Der Deutsche Richterbund (DRB) fordert eine rasche Aufstockung der Justiz angesichts des alarmierenden Anstiegs politisch motivierter Kriminalität. DRB-Bundesgeschäftsführer Sven Rebehn äußerte sich dahingehend, dass die personell stark ausgezehrten Staatsanwaltschaften häufig hinter der Entwicklung zurückbleiben, während die Zahl der politisch motivierten Straftaten einen neuen Höchststand erreicht hat.
Seit 2020 ist die Zahl der unerledigten Fälle bei den Strafverfolgern bundesweit um rund 50 Prozent gestiegen. Rebehn berichtete, dass in vielen Behörden drei Ermittler für vier Fälle arbeiten müssen. Immer häufiger würden Fälle aufgrund von Geringfügigkeit vorzeitig eingestellt, weil die Kapazitäten nicht ausreichten. Der DRB beklagt einen bundesweiten Mangel von 2.000 Strafverfolgern, um die Verfahrensbelastung zu bewältigen.

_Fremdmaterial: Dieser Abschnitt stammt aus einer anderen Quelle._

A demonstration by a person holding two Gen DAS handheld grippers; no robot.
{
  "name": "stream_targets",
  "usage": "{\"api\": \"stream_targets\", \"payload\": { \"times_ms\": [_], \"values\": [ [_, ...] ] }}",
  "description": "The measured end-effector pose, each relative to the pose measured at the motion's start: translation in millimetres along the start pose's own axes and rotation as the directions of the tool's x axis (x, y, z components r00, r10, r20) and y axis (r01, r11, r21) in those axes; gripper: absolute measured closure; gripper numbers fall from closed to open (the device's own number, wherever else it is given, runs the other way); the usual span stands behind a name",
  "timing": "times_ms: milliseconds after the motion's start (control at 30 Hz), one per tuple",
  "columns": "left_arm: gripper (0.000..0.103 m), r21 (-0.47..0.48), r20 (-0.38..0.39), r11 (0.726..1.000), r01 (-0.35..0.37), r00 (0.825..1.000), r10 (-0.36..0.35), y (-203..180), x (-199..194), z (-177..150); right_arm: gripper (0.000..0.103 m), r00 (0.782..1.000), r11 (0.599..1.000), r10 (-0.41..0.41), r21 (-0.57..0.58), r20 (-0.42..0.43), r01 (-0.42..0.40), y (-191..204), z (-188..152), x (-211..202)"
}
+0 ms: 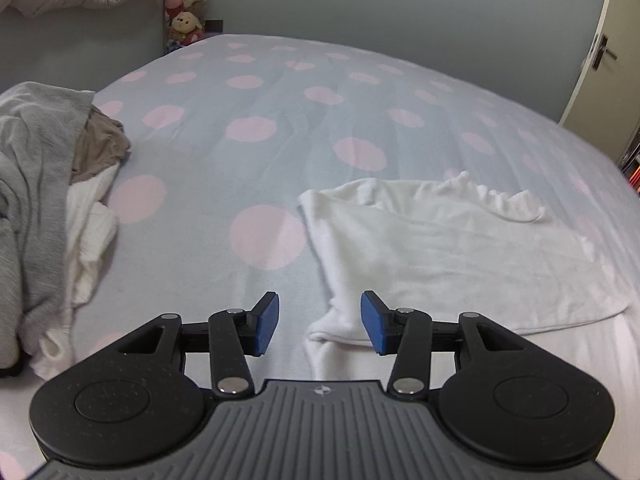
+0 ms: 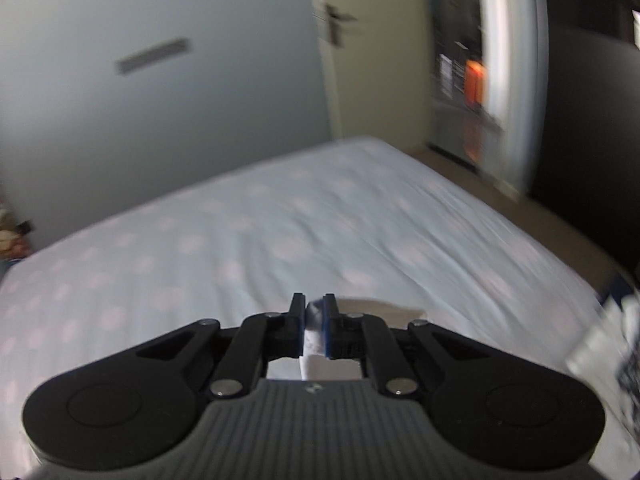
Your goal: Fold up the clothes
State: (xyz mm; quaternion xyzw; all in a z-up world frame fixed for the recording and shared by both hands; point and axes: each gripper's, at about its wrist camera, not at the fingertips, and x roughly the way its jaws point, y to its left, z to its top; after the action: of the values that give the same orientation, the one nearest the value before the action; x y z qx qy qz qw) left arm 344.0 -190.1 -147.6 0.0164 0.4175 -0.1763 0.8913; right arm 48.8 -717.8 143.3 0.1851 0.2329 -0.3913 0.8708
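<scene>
A white garment lies partly folded on the bed, to the right of centre in the left wrist view. Its near corner lies between the fingers of my left gripper, which is open and just above the sheet. My right gripper is shut on a fold of the white garment and holds it above the bed. The right wrist view is blurred by motion.
A pile of grey, brown and white clothes lies at the bed's left side. The bed sheet is pale blue with pink dots. Plush toys stand by the far wall. A door and the bed's right edge show in the right wrist view.
</scene>
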Motion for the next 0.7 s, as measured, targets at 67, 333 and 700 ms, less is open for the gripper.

Vor der bevorstehenden Justizministerkonferenz in Hamburg hat Rebehn den Druck auf die Politik erhöht. Er fordert eine zügige Umsetzung des Rechtsstaatspakts und kritisiert, dass trotz bereits seit einem Jahr bestehender Hinweise auf Personallücken in der Justiz noch keine konkreten Maßnahmen ergriffen wurden.
Laut dem Bundesinnenministerium wurde im vergangenen Jahr mit 85.800 registrierten politisch motivierten Straftaten der höchste Stand seit Einführung der Statistik im Jahr 2001 erreicht, was einen Anstieg von rund zwei Prozent bedeutet. Auch die Zahl der politisch motivierten Gewalttaten ist mit 4.200 Delikten gestiegen.